The title of Yankee Hotel Foxtrot came from a military code broadcast by radio, an apt metaphor for Tweedy’s take on communication: His narrator is always transmitting, hopeful but also worried he’ll be deciphered by his intended audience. The striking thing about that point of view in relation to Tweedy’s catalogue is that many of his songs seem to be about the impossibility of articulating accurate meaning through words. Things that, if you could explain them straightforwardly, you wouldn’t have to have poetry, you wouldn’t have to have songs.” He added that the reason we need poetry and songs is “to say the things that can only be expressed in this kind of elegant, inexplicable way. “The gift, I think, is the ability to be able to go into your subconscious, come back unscathed, and present something from it,” Tweedy told Joe Fassler for The Atlantic in 2014. Like a lot of rockers, Tweedy creates lyrics in a process resembling automatic writing: He gets a melody down by singing true nonsense, and then he pieces together words that might fit the syllables. The Best Skin-Care Trick Is Being Rich Amanda Mull But more than anything the album highlights that his poetry often seems to be about poetry itself.

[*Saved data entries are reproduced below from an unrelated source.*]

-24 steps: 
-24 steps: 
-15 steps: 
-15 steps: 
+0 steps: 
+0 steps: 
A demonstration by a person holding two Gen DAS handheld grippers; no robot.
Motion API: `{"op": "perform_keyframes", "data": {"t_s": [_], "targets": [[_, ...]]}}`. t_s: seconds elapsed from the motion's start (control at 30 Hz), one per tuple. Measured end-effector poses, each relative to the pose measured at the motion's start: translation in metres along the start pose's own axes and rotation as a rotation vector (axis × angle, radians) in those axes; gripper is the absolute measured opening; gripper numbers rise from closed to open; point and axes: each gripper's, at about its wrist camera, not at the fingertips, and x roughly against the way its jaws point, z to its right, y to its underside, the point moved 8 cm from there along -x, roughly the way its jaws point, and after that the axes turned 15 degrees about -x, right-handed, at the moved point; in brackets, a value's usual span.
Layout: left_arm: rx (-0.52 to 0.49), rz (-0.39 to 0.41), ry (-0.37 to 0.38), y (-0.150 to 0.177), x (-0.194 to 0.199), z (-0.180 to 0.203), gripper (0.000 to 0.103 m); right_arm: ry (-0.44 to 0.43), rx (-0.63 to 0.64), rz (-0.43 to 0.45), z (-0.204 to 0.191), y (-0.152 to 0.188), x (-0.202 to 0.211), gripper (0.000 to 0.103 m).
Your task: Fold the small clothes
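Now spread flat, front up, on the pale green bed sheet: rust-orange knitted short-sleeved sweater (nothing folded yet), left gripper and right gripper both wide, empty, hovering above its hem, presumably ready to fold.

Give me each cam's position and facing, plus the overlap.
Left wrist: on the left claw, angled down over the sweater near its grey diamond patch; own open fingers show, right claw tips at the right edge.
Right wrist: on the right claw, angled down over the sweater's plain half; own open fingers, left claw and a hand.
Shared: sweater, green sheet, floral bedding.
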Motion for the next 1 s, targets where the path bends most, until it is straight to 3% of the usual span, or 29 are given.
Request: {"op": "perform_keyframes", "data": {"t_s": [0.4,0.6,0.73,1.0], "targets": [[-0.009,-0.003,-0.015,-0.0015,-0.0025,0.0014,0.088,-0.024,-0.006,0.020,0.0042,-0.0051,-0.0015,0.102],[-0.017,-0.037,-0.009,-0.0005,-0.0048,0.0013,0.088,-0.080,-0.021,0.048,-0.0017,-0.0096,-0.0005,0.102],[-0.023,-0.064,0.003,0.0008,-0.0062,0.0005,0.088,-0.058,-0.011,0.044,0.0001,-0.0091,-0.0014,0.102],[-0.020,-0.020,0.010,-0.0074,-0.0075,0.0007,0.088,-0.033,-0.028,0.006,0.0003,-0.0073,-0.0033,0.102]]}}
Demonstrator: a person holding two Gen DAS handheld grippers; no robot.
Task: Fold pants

#JEFF TWEEDY SONG AT THE END OF THE SUN CAME OUT CRACK#

You’re also reminded of how distinctive and lovely Tweedy’s voice is: his slight huskiness, his way of ending words quietly, the willingness to crack when he wails a high note. Even the most avant-garde of Wilco tracks hold up here, even when it’s just harmonica, guitar, and maybe some whistling a song like “Via Chicago,” you’re reminded, is catchy, not just creepy. Together at Last also, of course, demonstrates Tweedy’s remarkable talent with songcraft. Without the layers of instrumental intrigue that distinguish Wilco’s folk rock, the American Dixie cup drinker assassin-ing down the avenue of “I Am Trying to Break Your Heart” and the muzzle of bees of “Muzzle of Bees” have nowhere to hide-they ask to be heard and understood. Jeff Tweedy’s Together at Last, an acoustic album of songs he’s previously recorded, forces the listener to reckon anew with how one of the best songwriters of our day mostly sings in gibberish.